*Your objective*: If a line below contains "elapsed", count it. Report the final total and nothing more.

*Material provided*:
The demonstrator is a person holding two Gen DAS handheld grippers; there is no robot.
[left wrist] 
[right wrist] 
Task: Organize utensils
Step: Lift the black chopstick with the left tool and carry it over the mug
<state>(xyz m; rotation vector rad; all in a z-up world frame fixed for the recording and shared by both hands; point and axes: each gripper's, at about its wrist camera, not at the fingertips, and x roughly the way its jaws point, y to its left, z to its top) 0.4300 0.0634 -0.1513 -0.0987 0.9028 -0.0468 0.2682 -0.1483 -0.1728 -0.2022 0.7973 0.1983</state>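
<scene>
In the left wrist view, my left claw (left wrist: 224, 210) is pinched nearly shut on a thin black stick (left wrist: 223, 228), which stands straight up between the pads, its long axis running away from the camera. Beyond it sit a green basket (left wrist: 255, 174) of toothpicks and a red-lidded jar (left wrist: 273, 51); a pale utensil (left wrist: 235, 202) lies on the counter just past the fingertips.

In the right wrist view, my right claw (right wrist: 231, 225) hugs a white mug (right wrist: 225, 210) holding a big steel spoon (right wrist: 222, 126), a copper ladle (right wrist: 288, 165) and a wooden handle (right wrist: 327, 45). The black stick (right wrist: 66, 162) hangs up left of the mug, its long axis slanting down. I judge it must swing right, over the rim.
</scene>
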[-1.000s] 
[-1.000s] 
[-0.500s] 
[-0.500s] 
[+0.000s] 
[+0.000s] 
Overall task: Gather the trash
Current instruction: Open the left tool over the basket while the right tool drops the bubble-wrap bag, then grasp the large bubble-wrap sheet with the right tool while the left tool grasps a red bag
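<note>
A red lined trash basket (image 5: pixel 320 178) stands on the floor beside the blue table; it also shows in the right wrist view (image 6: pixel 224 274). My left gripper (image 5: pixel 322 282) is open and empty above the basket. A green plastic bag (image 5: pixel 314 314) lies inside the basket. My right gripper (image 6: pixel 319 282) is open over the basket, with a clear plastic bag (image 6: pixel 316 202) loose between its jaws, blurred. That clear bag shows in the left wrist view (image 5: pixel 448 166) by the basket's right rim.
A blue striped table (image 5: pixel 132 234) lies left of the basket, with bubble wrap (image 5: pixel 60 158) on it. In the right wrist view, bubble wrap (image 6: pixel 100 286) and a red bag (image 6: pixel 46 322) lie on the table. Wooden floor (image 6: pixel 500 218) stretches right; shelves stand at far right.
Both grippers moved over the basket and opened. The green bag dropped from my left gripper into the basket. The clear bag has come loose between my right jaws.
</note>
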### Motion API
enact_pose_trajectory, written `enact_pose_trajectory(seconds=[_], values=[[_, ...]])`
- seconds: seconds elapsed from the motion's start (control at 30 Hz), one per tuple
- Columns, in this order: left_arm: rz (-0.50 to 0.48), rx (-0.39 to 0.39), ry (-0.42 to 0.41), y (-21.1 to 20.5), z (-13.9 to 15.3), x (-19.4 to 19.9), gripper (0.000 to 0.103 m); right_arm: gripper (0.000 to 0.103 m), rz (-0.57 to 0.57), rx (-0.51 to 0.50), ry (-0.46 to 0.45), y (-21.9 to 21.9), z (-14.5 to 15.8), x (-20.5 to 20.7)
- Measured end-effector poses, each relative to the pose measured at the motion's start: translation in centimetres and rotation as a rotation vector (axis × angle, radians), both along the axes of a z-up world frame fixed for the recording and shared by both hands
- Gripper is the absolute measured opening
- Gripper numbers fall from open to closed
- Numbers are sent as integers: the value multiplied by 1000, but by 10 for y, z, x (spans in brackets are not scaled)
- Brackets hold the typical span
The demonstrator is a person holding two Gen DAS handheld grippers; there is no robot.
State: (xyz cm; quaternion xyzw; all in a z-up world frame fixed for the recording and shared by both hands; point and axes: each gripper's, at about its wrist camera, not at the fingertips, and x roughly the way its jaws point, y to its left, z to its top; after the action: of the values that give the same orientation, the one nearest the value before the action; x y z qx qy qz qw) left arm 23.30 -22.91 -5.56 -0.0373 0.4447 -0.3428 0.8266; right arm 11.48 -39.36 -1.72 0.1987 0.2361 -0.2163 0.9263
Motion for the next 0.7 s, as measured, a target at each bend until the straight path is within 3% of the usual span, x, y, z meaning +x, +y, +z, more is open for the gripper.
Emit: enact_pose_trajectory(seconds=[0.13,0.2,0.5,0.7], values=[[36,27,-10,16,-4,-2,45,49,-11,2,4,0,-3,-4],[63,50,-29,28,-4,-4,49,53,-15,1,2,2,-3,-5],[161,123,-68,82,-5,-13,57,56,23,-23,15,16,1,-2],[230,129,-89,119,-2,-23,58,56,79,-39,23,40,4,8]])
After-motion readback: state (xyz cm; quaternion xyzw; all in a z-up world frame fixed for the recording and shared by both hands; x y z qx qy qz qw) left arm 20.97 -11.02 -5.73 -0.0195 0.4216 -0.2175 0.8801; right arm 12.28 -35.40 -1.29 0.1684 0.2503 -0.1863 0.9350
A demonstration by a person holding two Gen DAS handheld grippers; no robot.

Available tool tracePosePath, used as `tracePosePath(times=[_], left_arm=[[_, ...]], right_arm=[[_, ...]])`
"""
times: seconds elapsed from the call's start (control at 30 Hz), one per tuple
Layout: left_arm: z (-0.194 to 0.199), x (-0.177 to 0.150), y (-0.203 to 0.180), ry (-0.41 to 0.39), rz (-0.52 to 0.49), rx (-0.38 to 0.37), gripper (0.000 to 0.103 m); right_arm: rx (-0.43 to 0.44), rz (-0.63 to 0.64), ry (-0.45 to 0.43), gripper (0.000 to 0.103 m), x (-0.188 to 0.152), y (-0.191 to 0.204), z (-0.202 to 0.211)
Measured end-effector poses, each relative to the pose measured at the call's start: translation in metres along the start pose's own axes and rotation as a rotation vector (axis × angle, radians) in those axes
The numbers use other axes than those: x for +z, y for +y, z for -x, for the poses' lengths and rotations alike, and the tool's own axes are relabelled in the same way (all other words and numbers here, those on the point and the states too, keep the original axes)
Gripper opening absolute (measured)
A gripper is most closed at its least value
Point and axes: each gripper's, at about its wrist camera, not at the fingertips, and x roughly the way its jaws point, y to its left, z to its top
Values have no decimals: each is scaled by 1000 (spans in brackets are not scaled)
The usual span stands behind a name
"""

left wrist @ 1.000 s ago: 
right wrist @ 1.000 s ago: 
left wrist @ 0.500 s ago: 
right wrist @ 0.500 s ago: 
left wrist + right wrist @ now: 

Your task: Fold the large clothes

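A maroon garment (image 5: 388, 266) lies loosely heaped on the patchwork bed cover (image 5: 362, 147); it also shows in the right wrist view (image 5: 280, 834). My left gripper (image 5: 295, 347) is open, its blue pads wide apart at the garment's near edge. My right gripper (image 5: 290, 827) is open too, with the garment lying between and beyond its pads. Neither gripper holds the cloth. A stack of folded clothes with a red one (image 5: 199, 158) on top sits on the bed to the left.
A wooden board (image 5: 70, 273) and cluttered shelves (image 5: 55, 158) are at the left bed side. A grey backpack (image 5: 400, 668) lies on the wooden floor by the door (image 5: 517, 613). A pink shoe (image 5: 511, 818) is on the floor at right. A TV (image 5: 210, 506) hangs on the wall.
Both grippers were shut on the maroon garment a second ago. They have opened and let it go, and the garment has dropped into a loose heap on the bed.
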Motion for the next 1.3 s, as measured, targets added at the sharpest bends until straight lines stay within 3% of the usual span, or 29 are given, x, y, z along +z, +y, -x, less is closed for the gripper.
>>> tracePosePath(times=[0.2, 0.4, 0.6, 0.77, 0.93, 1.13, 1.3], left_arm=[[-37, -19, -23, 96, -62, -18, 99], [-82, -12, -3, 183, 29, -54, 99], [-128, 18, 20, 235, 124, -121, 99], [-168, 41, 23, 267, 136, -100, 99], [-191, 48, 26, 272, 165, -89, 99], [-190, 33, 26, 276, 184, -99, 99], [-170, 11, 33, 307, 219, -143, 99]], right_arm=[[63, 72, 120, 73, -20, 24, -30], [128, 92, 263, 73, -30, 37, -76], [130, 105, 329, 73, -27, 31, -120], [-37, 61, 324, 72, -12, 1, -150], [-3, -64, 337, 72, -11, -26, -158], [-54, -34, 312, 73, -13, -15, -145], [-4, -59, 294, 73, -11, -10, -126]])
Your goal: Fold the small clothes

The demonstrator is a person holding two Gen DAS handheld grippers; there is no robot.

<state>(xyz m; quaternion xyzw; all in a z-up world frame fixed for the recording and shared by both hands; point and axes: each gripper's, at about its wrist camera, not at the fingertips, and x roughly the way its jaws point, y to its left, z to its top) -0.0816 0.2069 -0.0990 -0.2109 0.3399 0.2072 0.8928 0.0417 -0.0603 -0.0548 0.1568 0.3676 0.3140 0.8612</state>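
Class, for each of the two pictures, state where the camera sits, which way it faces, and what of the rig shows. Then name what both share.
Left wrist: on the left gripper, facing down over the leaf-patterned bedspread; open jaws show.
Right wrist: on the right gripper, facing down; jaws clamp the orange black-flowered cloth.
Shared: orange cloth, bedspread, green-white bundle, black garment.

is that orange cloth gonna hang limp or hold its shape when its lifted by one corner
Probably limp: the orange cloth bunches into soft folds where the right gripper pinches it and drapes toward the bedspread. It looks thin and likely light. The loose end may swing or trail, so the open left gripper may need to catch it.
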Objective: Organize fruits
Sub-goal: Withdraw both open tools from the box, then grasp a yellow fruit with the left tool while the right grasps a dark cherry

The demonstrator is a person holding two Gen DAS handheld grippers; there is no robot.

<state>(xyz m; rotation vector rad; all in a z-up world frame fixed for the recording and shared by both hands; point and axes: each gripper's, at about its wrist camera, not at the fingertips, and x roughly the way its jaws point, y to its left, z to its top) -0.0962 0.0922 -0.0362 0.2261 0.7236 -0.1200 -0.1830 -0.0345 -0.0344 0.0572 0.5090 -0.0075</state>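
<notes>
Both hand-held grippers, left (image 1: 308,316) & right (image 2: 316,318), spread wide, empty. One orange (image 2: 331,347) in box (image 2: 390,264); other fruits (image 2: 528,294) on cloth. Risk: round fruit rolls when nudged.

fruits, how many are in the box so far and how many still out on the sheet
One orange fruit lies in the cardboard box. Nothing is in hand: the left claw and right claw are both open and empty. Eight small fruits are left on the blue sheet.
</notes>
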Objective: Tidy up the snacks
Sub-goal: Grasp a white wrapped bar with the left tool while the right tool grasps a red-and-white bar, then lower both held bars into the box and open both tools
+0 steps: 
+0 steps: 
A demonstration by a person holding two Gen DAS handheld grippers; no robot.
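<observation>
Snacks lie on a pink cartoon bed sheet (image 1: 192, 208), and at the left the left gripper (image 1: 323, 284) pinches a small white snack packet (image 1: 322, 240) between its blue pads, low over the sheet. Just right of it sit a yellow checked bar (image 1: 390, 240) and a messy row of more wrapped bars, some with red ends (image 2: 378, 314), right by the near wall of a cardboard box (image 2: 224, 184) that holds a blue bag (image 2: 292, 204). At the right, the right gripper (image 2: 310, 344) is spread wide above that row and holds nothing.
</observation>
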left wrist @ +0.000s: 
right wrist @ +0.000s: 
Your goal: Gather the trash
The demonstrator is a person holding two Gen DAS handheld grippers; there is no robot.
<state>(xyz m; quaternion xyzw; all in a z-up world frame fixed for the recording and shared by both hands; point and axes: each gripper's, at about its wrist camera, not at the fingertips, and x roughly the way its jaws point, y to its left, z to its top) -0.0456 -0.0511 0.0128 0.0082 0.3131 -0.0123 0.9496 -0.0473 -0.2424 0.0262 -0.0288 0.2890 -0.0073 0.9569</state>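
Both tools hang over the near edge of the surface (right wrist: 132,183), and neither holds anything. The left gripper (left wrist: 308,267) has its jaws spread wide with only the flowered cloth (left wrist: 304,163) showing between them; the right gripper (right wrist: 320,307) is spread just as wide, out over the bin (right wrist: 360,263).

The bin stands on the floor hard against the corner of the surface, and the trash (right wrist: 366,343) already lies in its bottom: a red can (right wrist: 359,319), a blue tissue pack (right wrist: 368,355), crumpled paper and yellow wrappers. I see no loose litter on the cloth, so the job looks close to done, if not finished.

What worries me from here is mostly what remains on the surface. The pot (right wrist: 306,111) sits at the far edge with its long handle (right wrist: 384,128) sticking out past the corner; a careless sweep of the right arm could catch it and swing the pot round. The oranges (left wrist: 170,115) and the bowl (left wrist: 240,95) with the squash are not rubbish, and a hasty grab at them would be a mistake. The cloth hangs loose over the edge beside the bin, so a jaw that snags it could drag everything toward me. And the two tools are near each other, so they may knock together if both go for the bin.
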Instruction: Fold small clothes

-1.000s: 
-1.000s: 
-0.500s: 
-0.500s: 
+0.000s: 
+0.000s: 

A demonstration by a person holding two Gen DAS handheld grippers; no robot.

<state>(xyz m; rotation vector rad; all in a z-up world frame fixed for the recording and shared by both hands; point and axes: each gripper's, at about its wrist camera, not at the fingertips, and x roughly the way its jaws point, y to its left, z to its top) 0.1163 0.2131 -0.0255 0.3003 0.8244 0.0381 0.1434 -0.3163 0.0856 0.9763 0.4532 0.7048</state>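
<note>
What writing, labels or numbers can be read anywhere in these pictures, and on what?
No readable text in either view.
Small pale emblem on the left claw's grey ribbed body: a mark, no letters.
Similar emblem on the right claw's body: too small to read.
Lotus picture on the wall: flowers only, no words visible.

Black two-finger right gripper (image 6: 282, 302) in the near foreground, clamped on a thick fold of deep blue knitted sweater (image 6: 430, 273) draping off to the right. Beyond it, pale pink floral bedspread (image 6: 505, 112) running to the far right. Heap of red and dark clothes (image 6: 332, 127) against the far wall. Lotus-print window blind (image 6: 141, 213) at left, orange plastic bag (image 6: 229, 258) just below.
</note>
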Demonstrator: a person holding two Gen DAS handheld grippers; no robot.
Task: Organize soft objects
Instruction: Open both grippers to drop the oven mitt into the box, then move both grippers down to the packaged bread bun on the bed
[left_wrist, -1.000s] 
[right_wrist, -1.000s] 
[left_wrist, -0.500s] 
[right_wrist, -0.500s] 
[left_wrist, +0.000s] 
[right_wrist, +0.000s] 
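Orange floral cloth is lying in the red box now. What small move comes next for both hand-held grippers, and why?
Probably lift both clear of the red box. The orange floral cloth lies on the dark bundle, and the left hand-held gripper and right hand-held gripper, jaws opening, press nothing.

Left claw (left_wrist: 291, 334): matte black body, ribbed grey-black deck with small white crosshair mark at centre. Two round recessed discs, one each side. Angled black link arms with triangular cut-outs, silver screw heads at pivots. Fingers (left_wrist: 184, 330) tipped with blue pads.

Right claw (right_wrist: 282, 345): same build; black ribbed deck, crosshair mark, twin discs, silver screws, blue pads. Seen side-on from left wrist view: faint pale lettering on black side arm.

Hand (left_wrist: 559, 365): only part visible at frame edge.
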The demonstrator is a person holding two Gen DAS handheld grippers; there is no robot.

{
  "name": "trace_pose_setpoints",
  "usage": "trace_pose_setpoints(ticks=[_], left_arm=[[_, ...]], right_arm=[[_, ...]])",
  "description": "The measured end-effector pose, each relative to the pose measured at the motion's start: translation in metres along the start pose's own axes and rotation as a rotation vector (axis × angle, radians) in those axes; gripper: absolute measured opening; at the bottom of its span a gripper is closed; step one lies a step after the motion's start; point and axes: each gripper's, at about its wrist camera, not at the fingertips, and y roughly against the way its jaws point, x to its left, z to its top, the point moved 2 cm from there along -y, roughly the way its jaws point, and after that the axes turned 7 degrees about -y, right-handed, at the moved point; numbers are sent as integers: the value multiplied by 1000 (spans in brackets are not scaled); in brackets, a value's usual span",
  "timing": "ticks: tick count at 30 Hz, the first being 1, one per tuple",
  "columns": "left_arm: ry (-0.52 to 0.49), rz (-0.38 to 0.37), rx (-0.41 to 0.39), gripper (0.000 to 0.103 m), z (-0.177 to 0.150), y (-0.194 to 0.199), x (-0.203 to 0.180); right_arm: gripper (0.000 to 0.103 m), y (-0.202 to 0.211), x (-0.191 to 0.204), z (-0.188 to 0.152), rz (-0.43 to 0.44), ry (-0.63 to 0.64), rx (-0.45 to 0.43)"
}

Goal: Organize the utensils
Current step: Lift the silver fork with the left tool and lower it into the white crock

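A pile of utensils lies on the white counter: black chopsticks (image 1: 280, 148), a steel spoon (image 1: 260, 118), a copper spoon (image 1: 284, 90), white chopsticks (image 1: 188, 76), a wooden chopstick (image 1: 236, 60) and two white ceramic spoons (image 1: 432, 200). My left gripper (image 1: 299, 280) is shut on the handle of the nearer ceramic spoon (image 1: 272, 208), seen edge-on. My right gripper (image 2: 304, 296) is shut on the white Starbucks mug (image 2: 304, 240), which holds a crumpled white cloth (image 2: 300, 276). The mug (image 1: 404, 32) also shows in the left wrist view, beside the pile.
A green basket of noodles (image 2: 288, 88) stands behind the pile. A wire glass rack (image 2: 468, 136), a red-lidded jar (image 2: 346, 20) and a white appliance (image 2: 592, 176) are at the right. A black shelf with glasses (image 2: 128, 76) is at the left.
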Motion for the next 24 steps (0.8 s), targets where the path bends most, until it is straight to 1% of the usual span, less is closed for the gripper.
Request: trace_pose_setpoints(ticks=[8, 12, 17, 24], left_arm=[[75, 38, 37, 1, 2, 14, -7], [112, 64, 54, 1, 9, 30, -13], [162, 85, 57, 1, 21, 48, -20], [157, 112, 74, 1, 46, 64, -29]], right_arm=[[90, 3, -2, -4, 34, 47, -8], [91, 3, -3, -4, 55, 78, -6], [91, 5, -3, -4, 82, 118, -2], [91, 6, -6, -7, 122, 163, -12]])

*Written reply*: 2